[Goal of the exercise]:
Narrow the data below down to the lines containing "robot".

[Extracted data entries]:
══════════

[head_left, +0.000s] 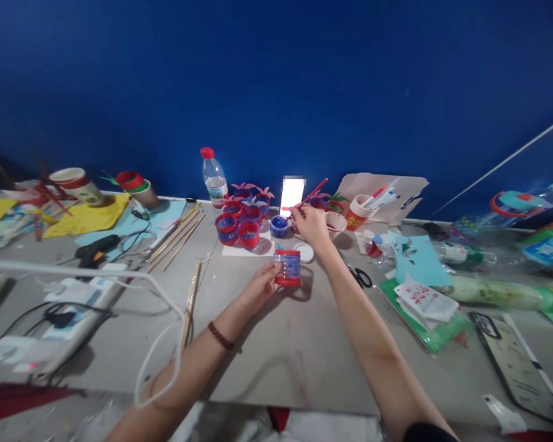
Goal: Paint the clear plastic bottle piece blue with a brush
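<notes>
My left hand is closed on a small clear plastic cup with red bands at top and bottom and blue paint around its middle. My right hand pinches a red-handled paintbrush, its lower end over a jar of blue paint; whether the tip touches the paint I cannot tell. A white lid lies just behind the held cup. To the left of the jar stands a cluster of red and blue painted cups, some with leaf-like tops.
A water bottle and a lit phone screen stand at the back. Scissors lie beside my right forearm. Wooden sticks, a glue gun and a power strip with a white cable are on the left.
</notes>
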`<state>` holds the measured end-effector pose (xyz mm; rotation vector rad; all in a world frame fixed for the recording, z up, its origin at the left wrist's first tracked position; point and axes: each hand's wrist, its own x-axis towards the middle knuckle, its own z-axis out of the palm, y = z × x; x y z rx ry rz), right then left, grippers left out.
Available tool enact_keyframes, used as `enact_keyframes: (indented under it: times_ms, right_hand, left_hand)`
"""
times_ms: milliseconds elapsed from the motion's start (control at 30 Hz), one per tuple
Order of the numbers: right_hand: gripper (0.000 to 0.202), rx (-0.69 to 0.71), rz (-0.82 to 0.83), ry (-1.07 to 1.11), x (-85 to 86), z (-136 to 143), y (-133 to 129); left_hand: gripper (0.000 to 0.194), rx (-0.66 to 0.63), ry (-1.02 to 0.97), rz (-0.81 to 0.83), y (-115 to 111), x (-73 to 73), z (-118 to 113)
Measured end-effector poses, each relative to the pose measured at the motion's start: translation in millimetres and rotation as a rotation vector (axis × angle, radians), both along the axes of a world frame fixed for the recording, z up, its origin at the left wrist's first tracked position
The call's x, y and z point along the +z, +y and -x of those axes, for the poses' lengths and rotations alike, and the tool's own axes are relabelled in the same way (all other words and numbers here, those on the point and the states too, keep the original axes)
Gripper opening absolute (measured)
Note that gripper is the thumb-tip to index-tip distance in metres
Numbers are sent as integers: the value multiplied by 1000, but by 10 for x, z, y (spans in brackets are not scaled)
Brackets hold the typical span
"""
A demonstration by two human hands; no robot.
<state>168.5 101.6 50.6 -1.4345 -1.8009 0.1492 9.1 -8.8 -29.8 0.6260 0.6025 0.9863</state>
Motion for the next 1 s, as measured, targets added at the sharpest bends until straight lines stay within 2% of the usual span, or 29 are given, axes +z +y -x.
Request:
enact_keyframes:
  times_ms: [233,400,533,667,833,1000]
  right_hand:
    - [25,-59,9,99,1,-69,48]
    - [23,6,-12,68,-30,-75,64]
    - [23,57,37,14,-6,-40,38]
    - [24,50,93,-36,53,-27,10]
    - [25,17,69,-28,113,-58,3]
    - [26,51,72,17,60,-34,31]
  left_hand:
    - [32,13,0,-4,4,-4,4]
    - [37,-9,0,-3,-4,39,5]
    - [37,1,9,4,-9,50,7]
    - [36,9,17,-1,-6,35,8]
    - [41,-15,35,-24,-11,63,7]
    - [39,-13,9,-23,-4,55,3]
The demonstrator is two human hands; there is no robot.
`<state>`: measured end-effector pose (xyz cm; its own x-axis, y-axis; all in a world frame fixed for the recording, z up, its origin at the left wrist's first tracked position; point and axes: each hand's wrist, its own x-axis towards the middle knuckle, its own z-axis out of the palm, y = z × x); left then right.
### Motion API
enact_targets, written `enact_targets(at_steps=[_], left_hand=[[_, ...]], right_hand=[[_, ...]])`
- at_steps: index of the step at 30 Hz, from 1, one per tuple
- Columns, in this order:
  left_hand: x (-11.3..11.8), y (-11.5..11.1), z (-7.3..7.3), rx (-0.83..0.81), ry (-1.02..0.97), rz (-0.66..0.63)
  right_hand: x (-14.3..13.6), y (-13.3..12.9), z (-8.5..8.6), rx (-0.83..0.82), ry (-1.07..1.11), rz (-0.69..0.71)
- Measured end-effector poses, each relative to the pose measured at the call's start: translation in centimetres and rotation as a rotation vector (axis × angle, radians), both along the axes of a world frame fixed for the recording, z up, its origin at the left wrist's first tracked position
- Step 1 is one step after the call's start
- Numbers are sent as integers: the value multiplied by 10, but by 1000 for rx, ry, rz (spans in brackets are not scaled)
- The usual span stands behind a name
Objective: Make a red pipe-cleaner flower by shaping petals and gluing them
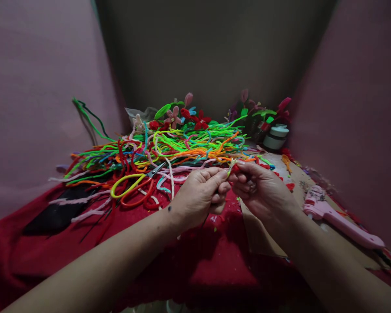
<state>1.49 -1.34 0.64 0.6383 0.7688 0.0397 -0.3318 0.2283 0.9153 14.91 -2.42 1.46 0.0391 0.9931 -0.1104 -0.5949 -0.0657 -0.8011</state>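
Above the near part of the table, my left hand (203,189) is closed, with thumb and forefinger pinching a small pale yellow bundle of thin strands (231,166). Touching it from the other side, my right hand (262,184) is closed in a pinch on a small red fuzzy pipe cleaner piece (236,168). Fingers hide most of both pieces, so how they join does not show. Left of my hands lie scissors (127,177) with one yellow and one red handle loop, resting against a big heap of coloured pipe cleaners (195,145).
Pipe cleaner flowers (173,116) stand behind the heap. At right, a pink glue gun (343,224) lies on cardboard (259,234), with a lidded jar (276,137) farther back. A flat black object (52,217) rests at left on the red cloth (221,269). Pink walls flank both sides.
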Motion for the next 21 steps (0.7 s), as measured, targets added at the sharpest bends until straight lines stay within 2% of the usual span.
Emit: enact_targets(at_steps=[6,10,15,18,21], left_hand=[[2,0,-1,5,42,27],[1,1,-4,46,46,26],[-1,1,-3,84,41,-1],[-2,2,-2,95,41,22],[-4,2,-1,133,33,88]], right_hand=[[0,0,-2,36,-52,-23],[2,-1,-1,-27,3,-15],[4,0,1,-111,72,62],[3,-2,-1,-57,44,52],[10,-5,-4,45,-60,-22]])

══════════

[Answer box]:
A demonstration by two human hands; no robot.
The demonstrator is two human hands; there is no robot.

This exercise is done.